Boyland blamed the problems at his nine companies on unsupervised employees who abused a chance to make good money. Twelve of his former workers have been arrested and charged with offenses including posing as law enforcement officers to intimidate people into paying debts.
When “Dateline NBC” did a segment on Boyland’s business in March, Boyland appeared unrepentant, writing on his Web site that he was “laughing all the way to the bank.” But in a recent interview with The Associated Press, he was more contrite, saying he wouldn’t have condoned such “ludicrous” tactics.
“Who can build a successful business model from that? It’s not possible,” he said.
Nationally, the Federal Trade Commission received more than 78,000 complaints about third-party debt collectors in 2008 and announced civil judgments of more than $1 million against agencies. The 2008 complaint total, the most recent complete-year figure available, was more than twice that of 2003. No other industry generated more calls.
For the first half of 2009, the FTC logged 45,050 complaints, an increase of nearly one-third from the same period in 2008.
While the bad economy has been partly responsible for the rise in complaints, another factor has been the emergence of companies that buy portfolios of old debts and make another stab at collecting, often more aggressively. Virtually anyone can buy into the business and get access to the personal information needed to collect a debt — including people with criminal records.

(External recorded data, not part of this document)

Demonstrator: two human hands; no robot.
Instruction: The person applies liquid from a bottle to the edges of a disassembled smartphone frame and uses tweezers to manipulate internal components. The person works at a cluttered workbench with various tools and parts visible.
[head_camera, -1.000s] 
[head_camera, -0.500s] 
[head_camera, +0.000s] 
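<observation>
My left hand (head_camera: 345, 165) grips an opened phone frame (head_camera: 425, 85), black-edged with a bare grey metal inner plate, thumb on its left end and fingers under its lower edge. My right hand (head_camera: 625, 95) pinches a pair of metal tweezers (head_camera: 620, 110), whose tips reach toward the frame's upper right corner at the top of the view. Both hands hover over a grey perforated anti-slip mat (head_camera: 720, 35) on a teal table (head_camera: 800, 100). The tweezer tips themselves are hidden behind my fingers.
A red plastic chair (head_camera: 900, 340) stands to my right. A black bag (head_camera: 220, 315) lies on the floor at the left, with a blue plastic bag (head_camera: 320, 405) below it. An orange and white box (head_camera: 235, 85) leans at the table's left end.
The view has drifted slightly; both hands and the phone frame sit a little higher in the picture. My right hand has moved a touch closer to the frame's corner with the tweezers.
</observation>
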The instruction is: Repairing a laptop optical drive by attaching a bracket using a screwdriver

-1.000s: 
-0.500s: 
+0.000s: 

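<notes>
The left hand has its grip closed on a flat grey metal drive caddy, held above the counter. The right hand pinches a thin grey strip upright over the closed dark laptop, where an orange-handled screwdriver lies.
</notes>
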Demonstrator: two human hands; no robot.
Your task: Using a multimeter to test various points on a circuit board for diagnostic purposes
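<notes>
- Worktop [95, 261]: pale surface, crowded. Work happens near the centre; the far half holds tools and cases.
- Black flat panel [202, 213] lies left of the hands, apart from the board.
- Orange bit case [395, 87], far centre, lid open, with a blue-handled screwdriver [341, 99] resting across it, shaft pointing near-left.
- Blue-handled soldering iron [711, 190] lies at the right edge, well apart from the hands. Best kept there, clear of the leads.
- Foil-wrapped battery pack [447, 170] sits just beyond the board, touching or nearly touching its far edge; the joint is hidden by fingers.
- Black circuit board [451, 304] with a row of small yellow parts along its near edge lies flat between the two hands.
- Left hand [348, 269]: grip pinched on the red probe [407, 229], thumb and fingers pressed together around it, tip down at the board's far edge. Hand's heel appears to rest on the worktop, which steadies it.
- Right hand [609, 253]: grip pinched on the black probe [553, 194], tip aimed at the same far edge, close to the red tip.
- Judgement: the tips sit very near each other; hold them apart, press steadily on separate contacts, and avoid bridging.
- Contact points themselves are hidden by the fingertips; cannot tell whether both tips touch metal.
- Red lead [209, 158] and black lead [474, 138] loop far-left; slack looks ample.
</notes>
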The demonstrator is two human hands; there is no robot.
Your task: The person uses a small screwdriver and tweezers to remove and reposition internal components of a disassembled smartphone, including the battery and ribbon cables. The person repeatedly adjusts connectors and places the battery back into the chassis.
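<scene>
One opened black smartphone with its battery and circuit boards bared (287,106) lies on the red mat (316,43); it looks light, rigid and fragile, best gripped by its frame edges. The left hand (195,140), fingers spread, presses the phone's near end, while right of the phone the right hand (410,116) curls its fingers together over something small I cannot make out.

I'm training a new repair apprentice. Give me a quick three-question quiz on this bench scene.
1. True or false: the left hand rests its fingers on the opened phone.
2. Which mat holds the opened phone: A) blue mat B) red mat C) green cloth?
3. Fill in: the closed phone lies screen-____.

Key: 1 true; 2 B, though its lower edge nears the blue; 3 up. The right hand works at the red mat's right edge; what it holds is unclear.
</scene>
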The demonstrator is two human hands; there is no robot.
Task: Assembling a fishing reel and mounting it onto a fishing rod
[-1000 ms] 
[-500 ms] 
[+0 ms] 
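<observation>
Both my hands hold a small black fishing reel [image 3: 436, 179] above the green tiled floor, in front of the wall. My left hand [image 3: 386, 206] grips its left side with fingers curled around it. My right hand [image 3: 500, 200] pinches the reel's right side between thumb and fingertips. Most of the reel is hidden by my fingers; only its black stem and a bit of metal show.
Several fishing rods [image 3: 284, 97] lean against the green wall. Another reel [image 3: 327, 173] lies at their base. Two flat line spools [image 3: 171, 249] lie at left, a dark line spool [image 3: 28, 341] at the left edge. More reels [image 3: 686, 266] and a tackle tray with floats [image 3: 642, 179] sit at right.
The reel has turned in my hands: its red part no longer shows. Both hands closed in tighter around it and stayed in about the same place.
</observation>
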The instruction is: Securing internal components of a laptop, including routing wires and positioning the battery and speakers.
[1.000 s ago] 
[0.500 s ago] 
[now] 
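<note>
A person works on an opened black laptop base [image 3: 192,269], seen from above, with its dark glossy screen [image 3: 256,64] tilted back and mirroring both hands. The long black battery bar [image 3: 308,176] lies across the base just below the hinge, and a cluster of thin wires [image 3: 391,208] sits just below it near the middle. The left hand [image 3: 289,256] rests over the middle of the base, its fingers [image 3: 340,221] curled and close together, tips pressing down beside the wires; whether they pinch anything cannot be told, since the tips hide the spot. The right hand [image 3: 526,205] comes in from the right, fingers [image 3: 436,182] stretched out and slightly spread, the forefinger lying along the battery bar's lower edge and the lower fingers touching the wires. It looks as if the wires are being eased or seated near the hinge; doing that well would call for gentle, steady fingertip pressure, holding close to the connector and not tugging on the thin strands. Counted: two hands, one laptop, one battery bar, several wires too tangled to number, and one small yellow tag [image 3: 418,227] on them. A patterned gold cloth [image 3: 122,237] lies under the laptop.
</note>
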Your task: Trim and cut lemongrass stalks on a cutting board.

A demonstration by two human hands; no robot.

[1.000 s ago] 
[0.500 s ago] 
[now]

Over the past year, the New York attorney general’s office has picked off some of the companies that generated the most outrageous complaints, including threatening debtors with phony lawsuits or trying to embarrass them by phoning employers and neighbors, both illegal under federal law.
“The tactics allegedly used here are some of the worst of the worst in the debt collection business,” Attorney General Andrew Cuomo said in announcing a dozen arrests in September. “The defendants’ alleged lies, deceit and intimidation caused many innocent people to pay money they didn’t owe just to stop the terrifying calls.”
Threatening to have people arrested for failing to pay a debt is also illegal, but that has been happening, too.
Michelle Minton of Springville said she was home alone with her two toddlers when someone claiming to be a lawyer for a collection firm phoned her, told her she owed $2,100 and said a warrant had been issued for her arrest. The only way out, he said, was for her to make a payment immediately.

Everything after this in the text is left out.